===== COLLECTED MATERIAL
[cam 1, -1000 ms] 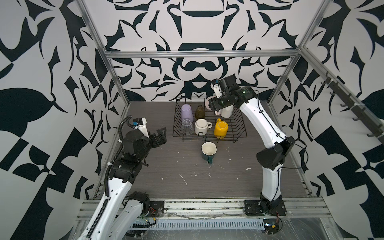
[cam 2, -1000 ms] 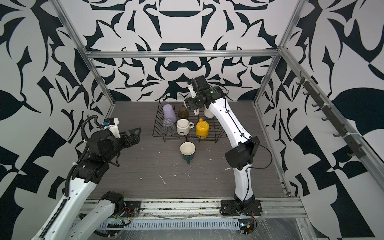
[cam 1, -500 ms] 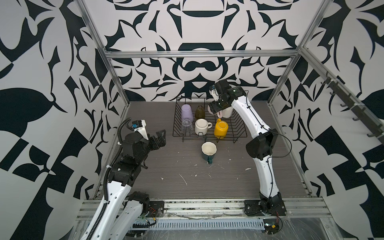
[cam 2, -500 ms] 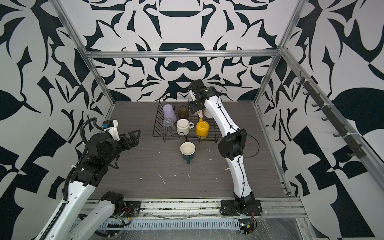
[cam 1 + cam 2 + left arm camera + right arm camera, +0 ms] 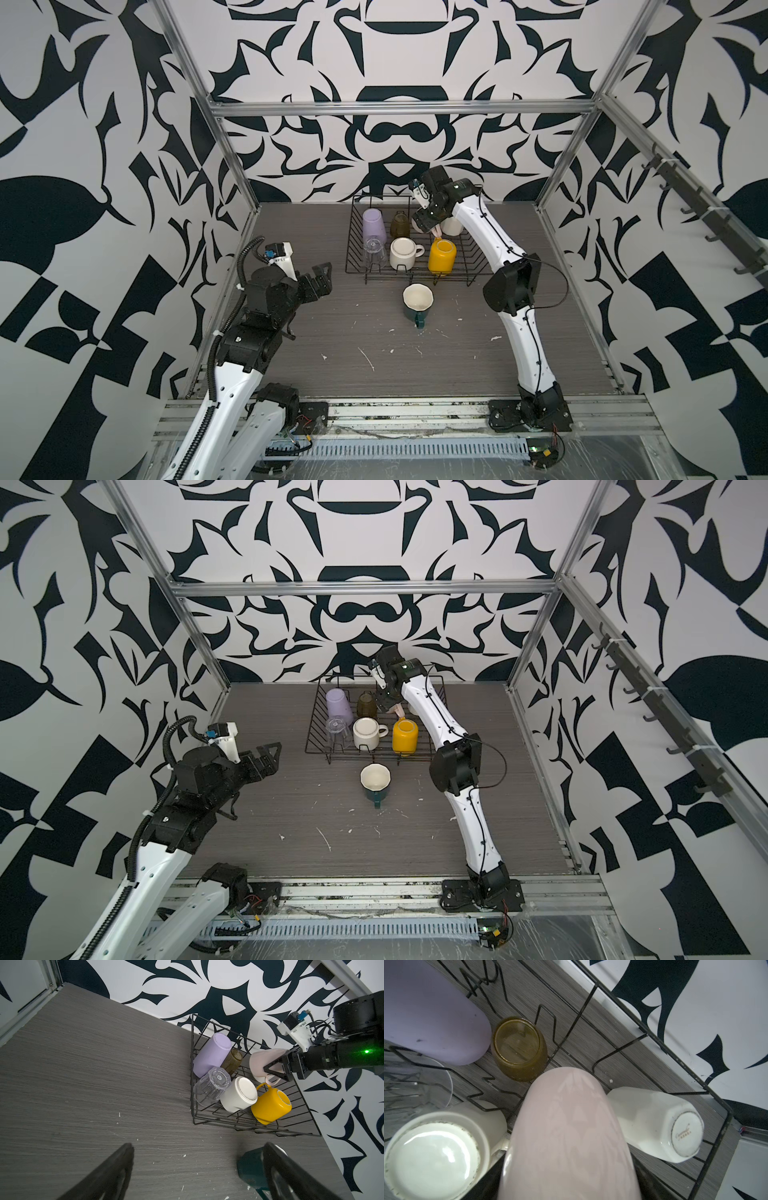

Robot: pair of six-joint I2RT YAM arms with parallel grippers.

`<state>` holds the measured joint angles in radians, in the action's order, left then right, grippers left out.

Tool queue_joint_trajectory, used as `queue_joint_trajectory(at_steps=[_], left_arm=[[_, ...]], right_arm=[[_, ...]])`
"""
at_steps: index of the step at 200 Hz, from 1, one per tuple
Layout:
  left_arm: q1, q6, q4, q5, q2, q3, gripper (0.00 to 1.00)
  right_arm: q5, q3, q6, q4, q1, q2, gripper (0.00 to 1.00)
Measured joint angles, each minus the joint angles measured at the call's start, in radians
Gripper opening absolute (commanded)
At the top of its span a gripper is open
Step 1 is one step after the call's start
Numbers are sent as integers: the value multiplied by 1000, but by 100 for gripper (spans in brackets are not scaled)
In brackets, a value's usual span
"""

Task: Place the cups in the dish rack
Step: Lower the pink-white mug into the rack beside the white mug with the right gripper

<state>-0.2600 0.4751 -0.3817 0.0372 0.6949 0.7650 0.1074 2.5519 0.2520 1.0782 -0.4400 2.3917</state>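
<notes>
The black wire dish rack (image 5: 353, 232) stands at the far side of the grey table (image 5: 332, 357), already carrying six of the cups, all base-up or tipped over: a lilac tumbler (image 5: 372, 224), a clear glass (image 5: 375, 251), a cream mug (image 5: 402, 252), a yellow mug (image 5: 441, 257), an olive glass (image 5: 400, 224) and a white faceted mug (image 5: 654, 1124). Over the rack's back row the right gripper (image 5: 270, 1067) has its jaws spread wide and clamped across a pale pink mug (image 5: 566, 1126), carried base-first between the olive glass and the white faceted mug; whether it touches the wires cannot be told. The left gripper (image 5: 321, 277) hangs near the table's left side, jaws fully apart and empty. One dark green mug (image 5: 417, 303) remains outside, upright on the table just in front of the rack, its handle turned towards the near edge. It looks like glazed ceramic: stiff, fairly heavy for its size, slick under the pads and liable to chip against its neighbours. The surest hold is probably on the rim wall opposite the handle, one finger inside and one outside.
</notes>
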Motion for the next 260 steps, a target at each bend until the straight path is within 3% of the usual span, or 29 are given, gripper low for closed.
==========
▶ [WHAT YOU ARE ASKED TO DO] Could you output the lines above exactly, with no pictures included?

▶ [RESULT OF THIS EXERCISE]
[cam 1, -1000 ms] 
[cam 2, -1000 ms] 
[cam 1, -500 ms] 
[cam 2, -500 ms] 
[cam 1 + cam 2 + left arm camera + right arm camera, +0 ms] 

Robot: pair of six-joint I2RT YAM arms with parallel grippers.

`<state>` holds the measured joint angles in radians, in the action's order, left then right, grippers left out.

Tool queue_joint_trajectory, used as `queue_joint_trajectory(at_steps=[_], left_arm=[[_, ...]], right_arm=[[_, ...]])`
"""
at_steps: index of the step at 200 Hz, from 1, one per tuple
Layout:
  left_arm: q1, q6, q4, q5, q2, q3, gripper (0.00 to 1.00)
  right_arm: q5, q3, q6, q4, q1, q2, gripper (0.00 to 1.00)
Measured joint angles, each minus the joint angles measured at the call's start, in radians
Gripper opening absolute (commanded)
At the top of its span a gripper is open
Step 1 is one step after the call's start
Numbers are sent as integers: the value multiplied by 1000, but by 100 for gripper (spans in brackets are not scaled)
In brackets, a value's usual span
"""

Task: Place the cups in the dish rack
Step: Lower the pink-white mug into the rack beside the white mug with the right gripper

<state>-0.2600 0.4751 -0.3817 0.0372 0.6949 0.7650 0.1074 2.5519 0.2520 1.0782 -0.4400 2.3917</state>
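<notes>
The black wire dish rack (image 5: 353, 232) stands at the far side of the grey table (image 5: 332, 357), already carrying six of the cups, all base-up or tipped over: a lilac tumbler (image 5: 372, 224), a clear glass (image 5: 375, 251), a cream mug (image 5: 402, 252), a yellow mug (image 5: 441, 257), an olive glass (image 5: 400, 224) and a white faceted mug (image 5: 654, 1124). Over the rack's back row the right gripper (image 5: 270, 1067) has its jaws spread wide and clamped across a pale pink mug (image 5: 566, 1126), carried base-first between the olive glass and the white faceted mug; whether it touches the wires cannot be told. The left gripper (image 5: 321, 277) hangs near the table's left side, jaws fully apart and empty. One dark green mug (image 5: 417, 303) remains outside, upright on the table just in front of the rack, its handle turned towards the near edge. It looks like glazed ceramic: stiff, fairly heavy for its size, slick under the pads and liable to chip against its neighbours. The surest hold is probably on the rim wall opposite the handle, one finger inside and one outside.
</notes>
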Motion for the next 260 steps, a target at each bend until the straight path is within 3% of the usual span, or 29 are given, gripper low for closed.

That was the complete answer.